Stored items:
=== Begin Enclosure ===

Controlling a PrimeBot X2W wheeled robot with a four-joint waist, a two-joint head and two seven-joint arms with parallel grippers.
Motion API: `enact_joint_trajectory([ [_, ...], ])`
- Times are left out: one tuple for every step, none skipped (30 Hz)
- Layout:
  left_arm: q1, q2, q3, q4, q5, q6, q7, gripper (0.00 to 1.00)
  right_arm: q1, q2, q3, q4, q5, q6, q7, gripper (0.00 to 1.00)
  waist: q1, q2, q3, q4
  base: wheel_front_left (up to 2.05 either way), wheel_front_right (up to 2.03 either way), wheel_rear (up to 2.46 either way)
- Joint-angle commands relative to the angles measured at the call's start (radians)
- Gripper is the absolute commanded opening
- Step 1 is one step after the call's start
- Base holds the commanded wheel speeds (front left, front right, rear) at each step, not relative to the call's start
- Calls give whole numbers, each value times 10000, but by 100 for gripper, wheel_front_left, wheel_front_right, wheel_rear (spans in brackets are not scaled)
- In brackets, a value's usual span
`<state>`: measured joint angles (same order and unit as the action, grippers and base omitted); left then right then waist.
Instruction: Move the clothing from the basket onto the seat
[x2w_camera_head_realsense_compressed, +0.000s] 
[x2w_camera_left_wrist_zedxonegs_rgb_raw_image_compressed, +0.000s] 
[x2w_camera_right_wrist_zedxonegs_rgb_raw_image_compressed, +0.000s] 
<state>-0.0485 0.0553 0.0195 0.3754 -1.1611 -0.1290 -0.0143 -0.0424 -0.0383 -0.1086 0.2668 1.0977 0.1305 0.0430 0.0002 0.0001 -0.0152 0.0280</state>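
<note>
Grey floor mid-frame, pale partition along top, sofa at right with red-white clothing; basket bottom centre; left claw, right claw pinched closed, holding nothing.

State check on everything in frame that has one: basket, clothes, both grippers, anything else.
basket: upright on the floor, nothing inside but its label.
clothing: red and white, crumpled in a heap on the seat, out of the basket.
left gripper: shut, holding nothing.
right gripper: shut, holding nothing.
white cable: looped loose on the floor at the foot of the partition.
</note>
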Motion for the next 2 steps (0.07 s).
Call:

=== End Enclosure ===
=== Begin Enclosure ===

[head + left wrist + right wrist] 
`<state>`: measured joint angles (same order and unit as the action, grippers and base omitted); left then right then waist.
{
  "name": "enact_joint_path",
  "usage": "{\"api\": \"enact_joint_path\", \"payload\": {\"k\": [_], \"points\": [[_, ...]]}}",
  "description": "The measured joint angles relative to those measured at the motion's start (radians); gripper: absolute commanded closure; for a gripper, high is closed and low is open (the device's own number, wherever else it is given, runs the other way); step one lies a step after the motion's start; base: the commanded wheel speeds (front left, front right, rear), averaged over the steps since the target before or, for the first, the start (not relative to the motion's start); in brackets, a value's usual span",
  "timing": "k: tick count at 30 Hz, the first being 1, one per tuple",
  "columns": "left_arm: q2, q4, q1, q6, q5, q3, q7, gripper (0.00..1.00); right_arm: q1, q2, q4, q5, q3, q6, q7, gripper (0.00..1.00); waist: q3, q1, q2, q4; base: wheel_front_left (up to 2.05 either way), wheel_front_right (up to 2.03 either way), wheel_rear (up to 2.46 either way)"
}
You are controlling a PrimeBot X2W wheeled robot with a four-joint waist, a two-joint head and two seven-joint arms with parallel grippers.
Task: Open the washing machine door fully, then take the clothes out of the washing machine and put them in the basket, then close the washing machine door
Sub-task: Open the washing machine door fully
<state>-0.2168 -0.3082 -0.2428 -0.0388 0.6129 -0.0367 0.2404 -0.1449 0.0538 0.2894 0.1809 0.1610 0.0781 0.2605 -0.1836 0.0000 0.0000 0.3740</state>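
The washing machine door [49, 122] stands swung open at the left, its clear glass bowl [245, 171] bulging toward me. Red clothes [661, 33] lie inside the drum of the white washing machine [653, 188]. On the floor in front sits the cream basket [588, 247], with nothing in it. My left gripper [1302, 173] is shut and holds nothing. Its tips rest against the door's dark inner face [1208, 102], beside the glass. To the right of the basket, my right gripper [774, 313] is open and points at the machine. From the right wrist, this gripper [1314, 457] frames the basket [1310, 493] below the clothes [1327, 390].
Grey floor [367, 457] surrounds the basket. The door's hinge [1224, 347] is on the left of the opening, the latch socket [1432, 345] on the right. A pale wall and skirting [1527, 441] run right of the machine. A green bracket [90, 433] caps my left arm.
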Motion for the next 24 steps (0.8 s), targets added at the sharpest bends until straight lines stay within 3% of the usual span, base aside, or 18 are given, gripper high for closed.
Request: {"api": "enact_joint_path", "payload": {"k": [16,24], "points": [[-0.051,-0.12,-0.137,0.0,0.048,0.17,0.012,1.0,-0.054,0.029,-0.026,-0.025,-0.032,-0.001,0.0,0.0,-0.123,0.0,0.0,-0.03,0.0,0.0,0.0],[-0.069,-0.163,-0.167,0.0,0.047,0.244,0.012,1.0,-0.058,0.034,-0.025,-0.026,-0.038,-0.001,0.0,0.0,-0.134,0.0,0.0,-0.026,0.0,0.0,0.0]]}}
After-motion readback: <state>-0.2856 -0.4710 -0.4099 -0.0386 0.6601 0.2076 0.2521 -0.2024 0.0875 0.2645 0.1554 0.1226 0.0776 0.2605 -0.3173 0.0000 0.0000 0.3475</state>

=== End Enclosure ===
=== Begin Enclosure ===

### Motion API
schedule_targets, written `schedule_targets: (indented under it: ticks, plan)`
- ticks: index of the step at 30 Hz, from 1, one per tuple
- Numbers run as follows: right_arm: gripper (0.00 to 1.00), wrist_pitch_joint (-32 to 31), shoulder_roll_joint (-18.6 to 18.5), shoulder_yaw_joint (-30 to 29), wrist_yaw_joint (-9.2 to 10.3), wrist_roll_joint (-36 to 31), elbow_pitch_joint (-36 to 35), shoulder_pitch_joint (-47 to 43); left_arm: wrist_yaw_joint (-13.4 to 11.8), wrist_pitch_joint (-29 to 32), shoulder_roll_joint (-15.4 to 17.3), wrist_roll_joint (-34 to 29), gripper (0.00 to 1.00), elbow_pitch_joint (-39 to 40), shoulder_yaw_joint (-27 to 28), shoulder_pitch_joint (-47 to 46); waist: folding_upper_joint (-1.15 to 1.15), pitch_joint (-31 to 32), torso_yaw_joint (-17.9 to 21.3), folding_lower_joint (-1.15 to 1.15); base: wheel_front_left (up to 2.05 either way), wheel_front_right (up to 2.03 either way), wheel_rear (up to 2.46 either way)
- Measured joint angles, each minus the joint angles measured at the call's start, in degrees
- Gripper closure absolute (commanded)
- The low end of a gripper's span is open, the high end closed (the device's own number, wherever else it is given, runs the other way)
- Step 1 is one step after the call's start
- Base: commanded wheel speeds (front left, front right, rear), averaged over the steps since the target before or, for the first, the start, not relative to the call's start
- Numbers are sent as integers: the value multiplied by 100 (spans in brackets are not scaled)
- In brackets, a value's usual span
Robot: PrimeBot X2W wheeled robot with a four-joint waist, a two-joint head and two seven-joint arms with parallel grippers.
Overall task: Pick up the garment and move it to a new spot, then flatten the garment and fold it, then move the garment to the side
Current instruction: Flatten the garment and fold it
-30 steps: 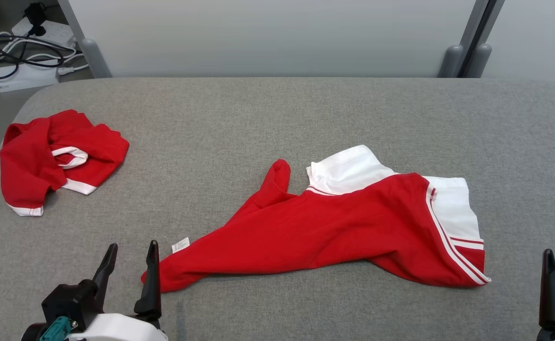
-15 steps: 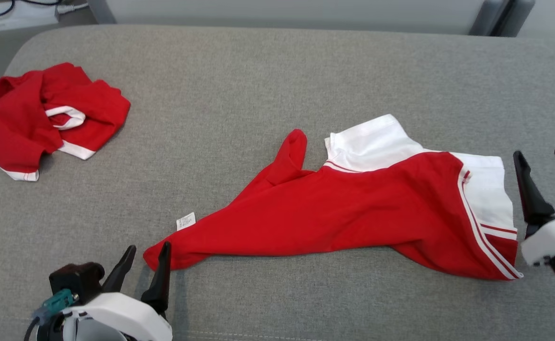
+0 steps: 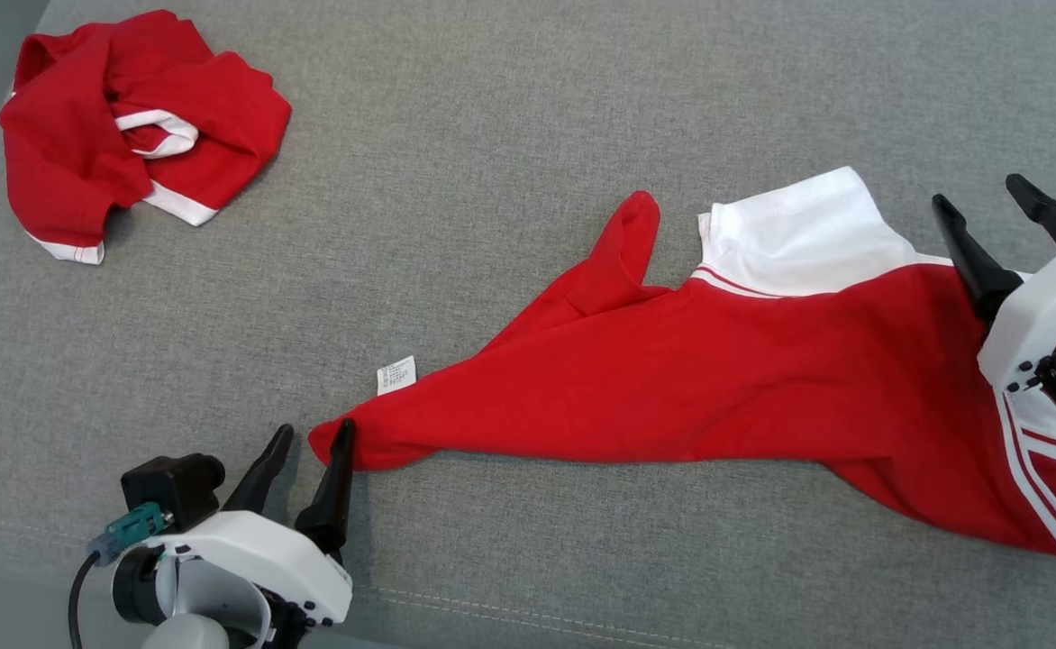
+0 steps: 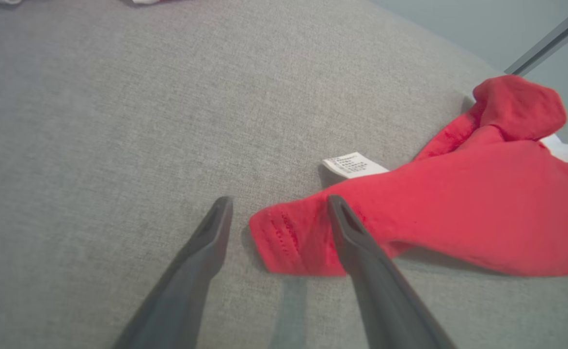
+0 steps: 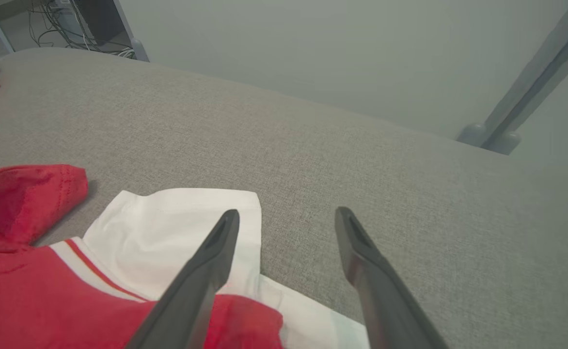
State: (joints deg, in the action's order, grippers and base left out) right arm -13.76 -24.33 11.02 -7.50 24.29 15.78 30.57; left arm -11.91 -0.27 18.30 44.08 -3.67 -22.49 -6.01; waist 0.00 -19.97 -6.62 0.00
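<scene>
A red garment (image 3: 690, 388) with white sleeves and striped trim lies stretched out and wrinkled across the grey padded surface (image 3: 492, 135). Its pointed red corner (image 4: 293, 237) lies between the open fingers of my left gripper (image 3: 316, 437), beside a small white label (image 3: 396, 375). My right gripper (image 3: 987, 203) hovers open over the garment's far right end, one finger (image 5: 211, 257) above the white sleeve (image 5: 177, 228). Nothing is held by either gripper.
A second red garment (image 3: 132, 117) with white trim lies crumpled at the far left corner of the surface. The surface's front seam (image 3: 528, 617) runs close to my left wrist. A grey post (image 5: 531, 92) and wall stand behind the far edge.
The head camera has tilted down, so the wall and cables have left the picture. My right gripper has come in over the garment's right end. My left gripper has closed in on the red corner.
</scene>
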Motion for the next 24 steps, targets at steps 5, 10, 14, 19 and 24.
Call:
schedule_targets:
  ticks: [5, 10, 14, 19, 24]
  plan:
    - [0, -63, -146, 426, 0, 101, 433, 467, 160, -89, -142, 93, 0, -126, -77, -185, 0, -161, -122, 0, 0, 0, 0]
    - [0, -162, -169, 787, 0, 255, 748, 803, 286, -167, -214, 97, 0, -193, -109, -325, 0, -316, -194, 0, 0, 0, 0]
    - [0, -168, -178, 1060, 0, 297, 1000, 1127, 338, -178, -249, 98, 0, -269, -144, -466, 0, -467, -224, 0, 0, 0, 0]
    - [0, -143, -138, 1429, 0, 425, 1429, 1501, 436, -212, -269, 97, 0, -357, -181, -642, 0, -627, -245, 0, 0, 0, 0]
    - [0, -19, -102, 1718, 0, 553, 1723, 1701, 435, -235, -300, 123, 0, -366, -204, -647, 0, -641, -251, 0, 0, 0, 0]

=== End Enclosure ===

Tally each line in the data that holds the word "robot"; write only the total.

3